When Chris Taylor’s money-printing Dogecoin trade was wiped out in the $650 billion crypto crash back in May, the stakes were low. The 37-year-old was simply having fun YOLO trading from his personal account.

But now things are getting serious as Taylor helps spearhead a digital-currency initiative in his day job as senior investment partner at GSA Capital.

The $2.6 billion quant hedge fund is joining the likes of Steve Cohen and Alan Howard looking to profit from the famous volatility and inefficiencies across the now-$2.6 trillion market. That’s as long as Taylor and his fast-money peers can avoid getting crushed in the next crash. 

“Our approach has always been: Let’s try to launch quickly -- try to capture as much upside as we can now -- because we know that at some point crypto hype will die down,” the hedge fund manager says in an interview at GSA Capital Partners LLP’s London office in Mayfair. 

The 16-year-old fund is deploying the kind of systematic trades that have helped it net profits in the traditional world of stocks, derivatives and currencies. GSA started formally trading crypto assets in August, per Taylor. The University of Cambridge-educated mathematician declined to reveal the size of capital commitments but says it’s a modest part of the firm’s International Fund, with the potential to increase if performance is strong. 

GSA is in the process of hiring its first head of crypto trading and operations. Taylor will continue his work on crypto as well as longstanding duties including overseeing a trend-following strategy in traditional assets. 
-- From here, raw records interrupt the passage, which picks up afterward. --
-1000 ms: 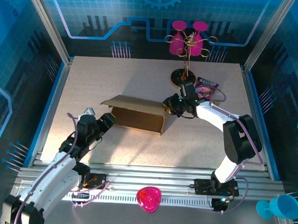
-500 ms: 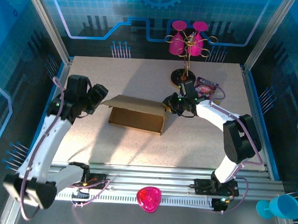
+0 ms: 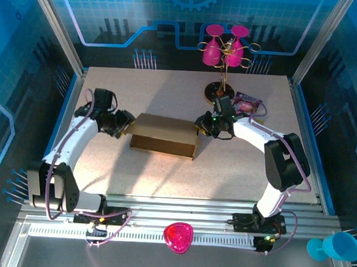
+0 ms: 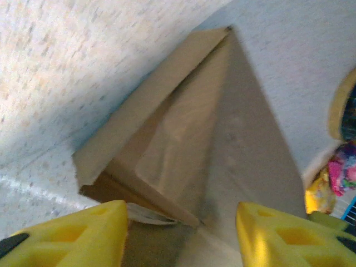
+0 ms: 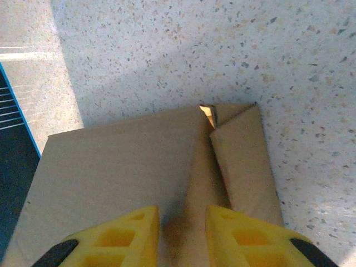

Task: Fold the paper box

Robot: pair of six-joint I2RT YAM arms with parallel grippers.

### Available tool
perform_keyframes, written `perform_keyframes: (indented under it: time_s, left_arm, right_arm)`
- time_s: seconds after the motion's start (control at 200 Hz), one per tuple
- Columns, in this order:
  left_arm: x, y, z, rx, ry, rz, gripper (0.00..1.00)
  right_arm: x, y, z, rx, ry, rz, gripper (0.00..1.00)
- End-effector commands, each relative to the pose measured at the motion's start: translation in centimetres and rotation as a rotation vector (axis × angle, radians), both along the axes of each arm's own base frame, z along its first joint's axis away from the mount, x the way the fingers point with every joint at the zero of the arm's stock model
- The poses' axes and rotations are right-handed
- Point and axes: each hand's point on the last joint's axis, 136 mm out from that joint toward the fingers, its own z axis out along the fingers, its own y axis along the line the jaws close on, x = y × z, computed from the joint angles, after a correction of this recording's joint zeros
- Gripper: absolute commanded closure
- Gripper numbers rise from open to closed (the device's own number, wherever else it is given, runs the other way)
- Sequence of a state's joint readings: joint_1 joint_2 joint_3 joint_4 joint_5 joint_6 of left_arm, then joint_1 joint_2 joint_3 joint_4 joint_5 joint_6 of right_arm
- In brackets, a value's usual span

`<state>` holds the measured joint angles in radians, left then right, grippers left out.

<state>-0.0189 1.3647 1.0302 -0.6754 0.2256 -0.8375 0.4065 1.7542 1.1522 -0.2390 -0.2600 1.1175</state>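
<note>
The paper box [image 3: 163,136] is plain brown cardboard with no printing, and the only lettering around is on a purple snack bag [image 3: 247,105] lying behind the right arm, too small to read. The box lies on the speckled table [image 3: 164,180] about mid-depth and a little left of centre. Its long axis runs left to right, with the right end swung slightly nearer the arms. The left arm goes up the left side of the table, bends at the elbow and turns inward, which puts the left gripper [image 3: 126,123] at the box's left end. Its yellow fingers [image 4: 83,233] stand well apart with the box's corner between them, and I cannot tell whether they touch it. The right arm stretches leftward across the table to the box's right end. There the right gripper [image 3: 201,126] has its jaws drawn narrow on the cardboard, and a fold runs into the gap between them.
</note>
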Motion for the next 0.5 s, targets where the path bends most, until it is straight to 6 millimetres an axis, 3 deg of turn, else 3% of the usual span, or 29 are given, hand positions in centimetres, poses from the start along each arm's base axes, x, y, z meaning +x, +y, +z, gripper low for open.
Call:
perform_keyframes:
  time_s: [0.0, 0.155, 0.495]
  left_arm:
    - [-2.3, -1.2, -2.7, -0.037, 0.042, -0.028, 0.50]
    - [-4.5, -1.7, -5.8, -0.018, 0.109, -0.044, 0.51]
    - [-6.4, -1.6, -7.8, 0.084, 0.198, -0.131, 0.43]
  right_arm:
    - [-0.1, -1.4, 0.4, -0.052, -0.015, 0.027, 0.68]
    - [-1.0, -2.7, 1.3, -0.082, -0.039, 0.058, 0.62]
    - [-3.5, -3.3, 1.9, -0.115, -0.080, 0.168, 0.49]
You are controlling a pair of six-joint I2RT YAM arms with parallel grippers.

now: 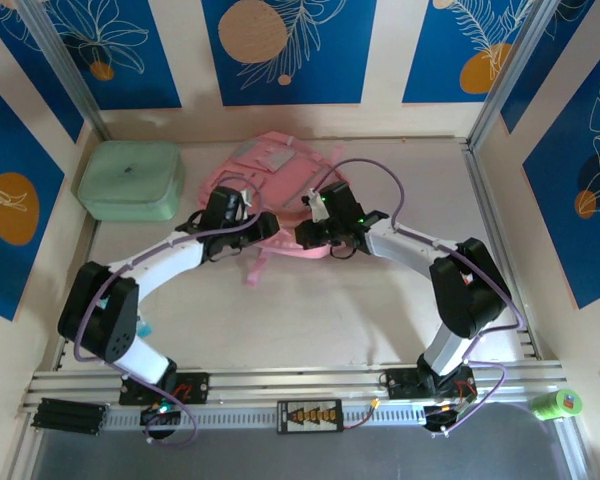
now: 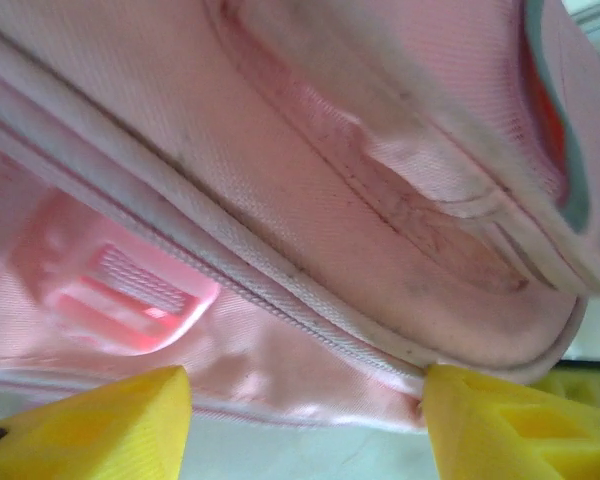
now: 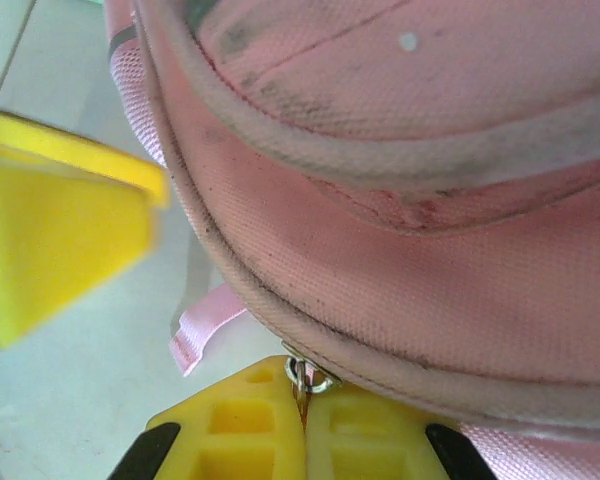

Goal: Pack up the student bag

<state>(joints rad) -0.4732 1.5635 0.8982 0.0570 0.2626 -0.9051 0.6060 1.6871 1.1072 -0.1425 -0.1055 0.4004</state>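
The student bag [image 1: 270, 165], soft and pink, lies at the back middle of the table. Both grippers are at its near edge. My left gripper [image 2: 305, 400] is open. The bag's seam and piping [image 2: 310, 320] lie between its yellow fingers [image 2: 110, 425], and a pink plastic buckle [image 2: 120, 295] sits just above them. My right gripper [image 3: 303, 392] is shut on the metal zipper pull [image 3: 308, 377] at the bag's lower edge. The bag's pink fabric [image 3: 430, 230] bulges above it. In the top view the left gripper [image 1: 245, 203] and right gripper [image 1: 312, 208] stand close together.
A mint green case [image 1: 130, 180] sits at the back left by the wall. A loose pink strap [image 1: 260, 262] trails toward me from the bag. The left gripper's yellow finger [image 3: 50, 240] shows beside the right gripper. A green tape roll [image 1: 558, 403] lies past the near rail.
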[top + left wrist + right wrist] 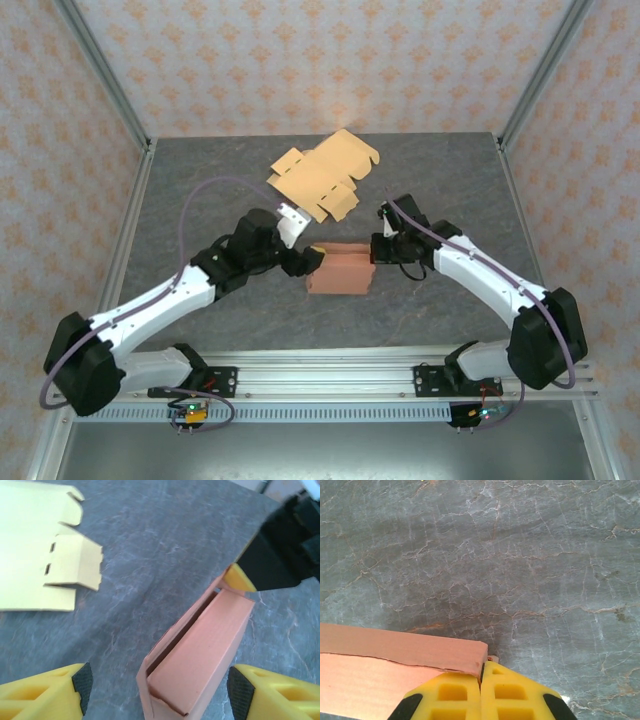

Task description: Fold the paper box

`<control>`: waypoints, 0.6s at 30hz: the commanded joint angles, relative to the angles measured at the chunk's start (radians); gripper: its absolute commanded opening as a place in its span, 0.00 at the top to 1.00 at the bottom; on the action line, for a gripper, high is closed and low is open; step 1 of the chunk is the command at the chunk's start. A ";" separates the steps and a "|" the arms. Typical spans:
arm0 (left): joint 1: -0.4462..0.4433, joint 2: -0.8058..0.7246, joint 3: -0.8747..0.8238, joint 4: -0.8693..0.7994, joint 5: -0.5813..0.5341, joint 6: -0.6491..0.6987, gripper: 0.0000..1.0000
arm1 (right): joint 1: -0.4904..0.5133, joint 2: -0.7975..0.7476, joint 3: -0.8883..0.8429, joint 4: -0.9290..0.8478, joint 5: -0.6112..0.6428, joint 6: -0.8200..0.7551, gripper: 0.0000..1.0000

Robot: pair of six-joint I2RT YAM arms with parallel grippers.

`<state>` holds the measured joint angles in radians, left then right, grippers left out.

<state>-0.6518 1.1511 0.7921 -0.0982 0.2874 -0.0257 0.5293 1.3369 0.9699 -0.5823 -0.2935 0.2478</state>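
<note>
Here we take the pink box [340, 272] as our marker. It stands on the grey table [450, 180] already box-shaped, its lid panel lying down but with a dark slit open along one long edge (so not tucked home, as we judge it).

The right gripper [378, 248] sits at the box's right end with its jaws shut tight, the yellow fingers [515, 695] pressed together and meeting just at the box's corner. A scrap of pink shows at the very tips, and we cannot tell whether that is a tab pinched or merely touched. We read this as bracing: a closed gripper makes a blunt stop that keeps a light box from sliding while its other end is worked.

The left gripper [303, 262] is at the box's left end, jaws wide open, one finger on each side of the box and both clear of it, holding nothing. That straddle looks meant for squeezing the walls together or pressing the lid down.

Behind the box, off to the far left, lies a flat tan cardboard sheet [322, 180], well apart from both grippers.
</note>
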 commanded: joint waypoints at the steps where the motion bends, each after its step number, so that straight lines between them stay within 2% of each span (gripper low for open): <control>1: 0.007 -0.082 -0.071 0.131 -0.177 -0.211 0.28 | 0.015 -0.026 -0.013 0.006 0.087 0.039 0.97; 4: 0.006 -0.110 -0.092 0.100 -0.238 -0.323 0.47 | 0.018 -0.032 -0.014 0.013 0.109 0.052 0.98; 5: 0.002 -0.109 -0.095 0.084 -0.246 -0.342 0.49 | 0.018 -0.035 -0.014 0.015 0.115 0.055 0.98; 11: -0.080 -0.047 -0.073 0.054 -0.281 -0.313 0.48 | 0.020 -0.045 -0.019 0.019 0.137 0.075 0.98; 16: -0.089 0.062 0.025 -0.018 -0.341 -0.342 0.46 | 0.020 -0.060 -0.017 0.010 0.163 0.088 0.99; 18: -0.093 0.110 0.062 -0.030 -0.317 -0.340 0.46 | 0.020 -0.066 -0.015 0.004 0.180 0.093 0.99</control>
<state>-0.7399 1.2243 0.7826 -0.0929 0.0139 -0.3401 0.5430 1.3006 0.9661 -0.5812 -0.1711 0.3195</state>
$2.6 Billion Quant Hedge Fund Joins the Rush to Crypto 

It’s a well-timed move, with the bull market revival lavishing easy rewards for market-neutral quant trades beloved by hedge funds like GSA. Bitcoin has rallied more than 40% this month alone to trade at records after the launch of an exchange-traded fund tracking futures on the world’s largest digital currency. 

In turn, the funding rate for financing long positions in Bitcoin futures -- a popular trade in bull cycles -- has returned to levels last seen before the May selloff on the largest exchange Binance, Bybt data show. GSA is duly taking advantage of the discrepancy by going short the derivatives and long the spot, a classic arbitrage trade and the closest thing to a free lunch in the crypto market.
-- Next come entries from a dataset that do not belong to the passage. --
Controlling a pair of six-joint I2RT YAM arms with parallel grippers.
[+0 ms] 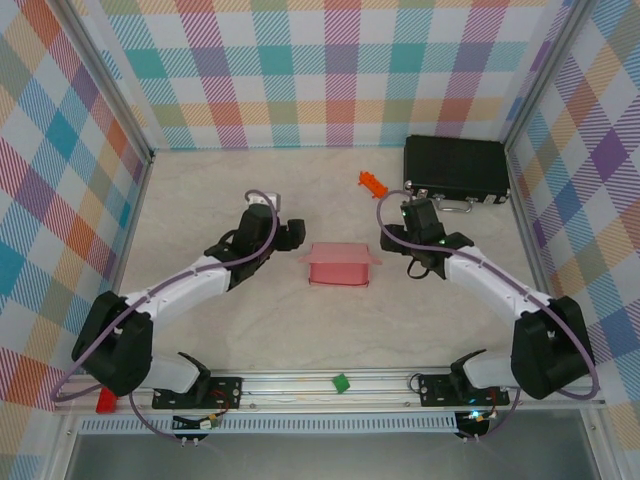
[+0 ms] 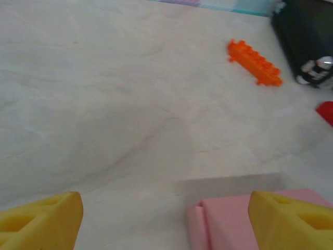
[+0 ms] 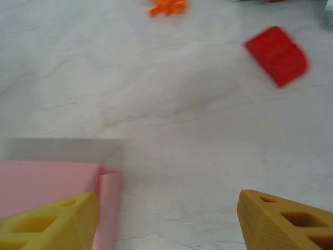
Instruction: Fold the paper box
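Centre of the pale marbled counter is where you've got the pink thin-card paper box: a small flat rectangle with short flaps poking out at both ends. Your left hand sits just beside its left end, jaws spread wide and empty. On the left wrist view, one yellow finger overlaps the box's corner; I can't tell whether it touches. Your right hand is just beside the right end, also released and holding nothing. Its yellow finger overlaps the box edge and a curled flap, contact unclear. The orange toothed plastic strip lies behind the box. The black hard case is in the far right corner. A small red block lies apart on bare counter.
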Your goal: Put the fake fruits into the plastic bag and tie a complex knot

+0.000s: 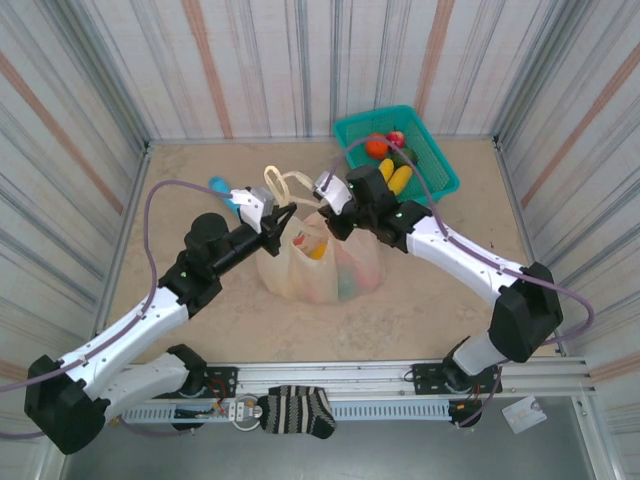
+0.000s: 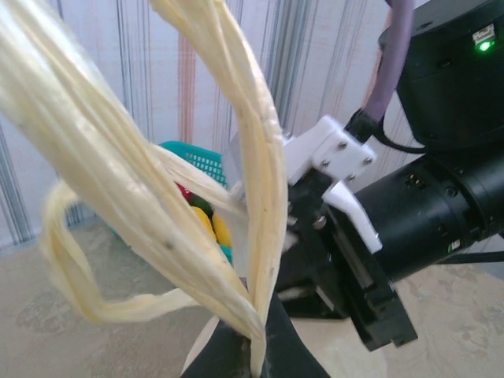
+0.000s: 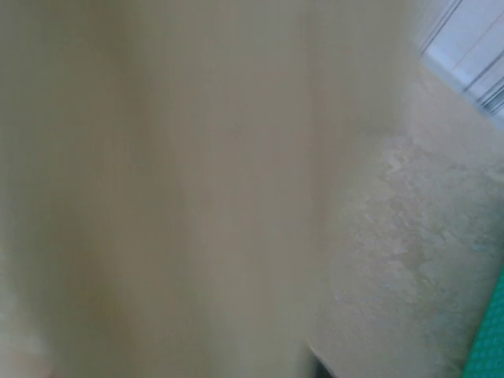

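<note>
Top external view: the plastic bag stands mid-worktop with fake fruits inside, and others lie in the teal basket behind it. The left tool is clamped on a bag handle. The right tool sits closed at the bag's mouth; whether it pinches film cannot be told.

Left wrist view: cream handle strands rise from the closed left tool, with the right arm just beside.

Right wrist view: blurred bag film lies close, with the worktop and the basket edge to its right.
</note>
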Robot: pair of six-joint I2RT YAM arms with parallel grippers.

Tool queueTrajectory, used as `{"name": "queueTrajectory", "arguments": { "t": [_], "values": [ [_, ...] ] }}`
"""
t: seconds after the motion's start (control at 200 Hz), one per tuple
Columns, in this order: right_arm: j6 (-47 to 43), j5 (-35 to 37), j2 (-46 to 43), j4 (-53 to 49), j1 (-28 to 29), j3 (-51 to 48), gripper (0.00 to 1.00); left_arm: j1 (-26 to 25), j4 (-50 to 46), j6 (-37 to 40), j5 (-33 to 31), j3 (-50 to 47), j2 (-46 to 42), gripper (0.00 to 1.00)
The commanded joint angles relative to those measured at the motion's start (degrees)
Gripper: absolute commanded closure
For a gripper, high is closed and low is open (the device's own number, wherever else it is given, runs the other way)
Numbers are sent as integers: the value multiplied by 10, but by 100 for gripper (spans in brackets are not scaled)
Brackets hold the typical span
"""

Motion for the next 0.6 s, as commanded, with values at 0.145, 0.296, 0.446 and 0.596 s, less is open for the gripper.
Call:
{"name": "queueTrajectory", "arguments": {
  "t": [0.145,0.296,0.446,0.596],
  "values": [
    [79,-190,-131,144,-78,-93,100,20,-53,-37,-85,24,23,100],
    [57,-248,-158,189,-88,-147,100,32,-76,-68,-30,78,91,100],
    [-20,-191,-115,61,-53,-90,99,21,-107,-76,-12,149,132,100],
    [-64,-119,-82,28,-13,-59,92,11,-132,-111,-17,192,151,100]
  ]
}}
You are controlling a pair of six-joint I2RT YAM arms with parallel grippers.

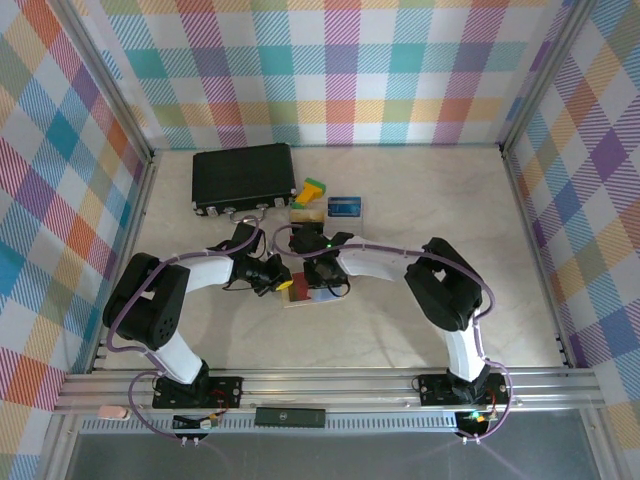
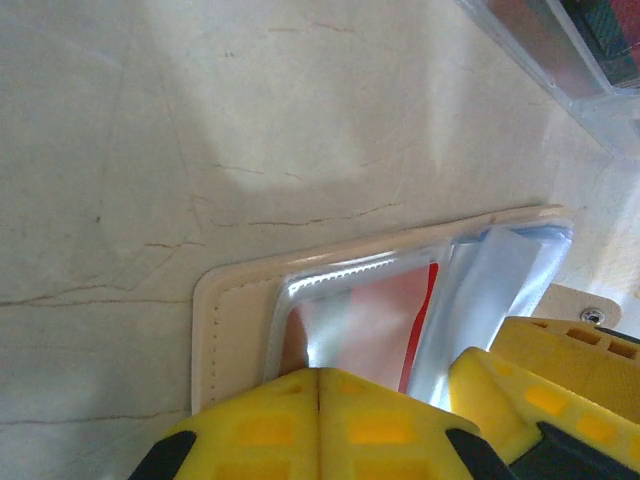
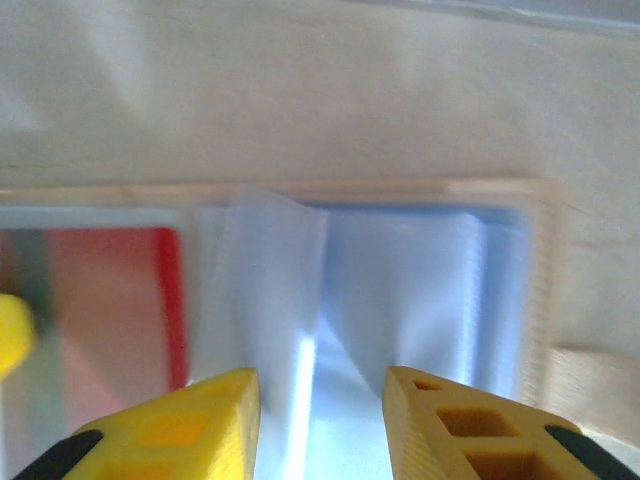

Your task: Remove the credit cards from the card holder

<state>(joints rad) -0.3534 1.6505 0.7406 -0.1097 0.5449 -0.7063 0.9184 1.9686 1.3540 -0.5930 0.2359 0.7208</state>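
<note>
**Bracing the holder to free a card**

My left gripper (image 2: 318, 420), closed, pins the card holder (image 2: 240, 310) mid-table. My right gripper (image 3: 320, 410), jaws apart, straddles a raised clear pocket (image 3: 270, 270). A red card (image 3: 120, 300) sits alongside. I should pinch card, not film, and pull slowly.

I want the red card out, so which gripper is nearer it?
Left. The left gripper sits shut at the red card; the right gripper is beside it, over the blue pocket.
</note>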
GSA, which started as the Global Statistical Arbitrage desk at Deutsche Bank AG, is also applying the quant technique to crypto futures in a bid to exploit price patterns.

That’s not to say executing systematic trades is smooth sailing. Far from it. There are no one-stop-shop prime brokers, while exchanges are nothing like their Wall Street equivalents. For instance, GSA has to put down excess collateral because platforms can liquidate positions with no warning. 

As Taylor himself learned the hard way earlier this year, these liquidations can be so extreme that even profitable wagers, such as his Dogecoin position, can be closed if exchange operators are struggling to absorb the negative balances of other traders when the market crashes.

Then there’s custody. With the industry notoriously prone to hacks, many investors store their tokens in cold storage or wallets disconnected from the internet for safekeeping. Yet hedge funds still need to transfer them to exchanges for trading. There still isn’t a great solution to balance liquidity with security, according to Taylor, who’s using platforms like Twitter, Telegram and Discord to get to grips with his new gig.

“It’s interesting to be involved in something new where you feel that there aren’t a lot of people you can go to to explain how it’s done, and there aren’t existing procedures for how the operational set-up should look,” he said.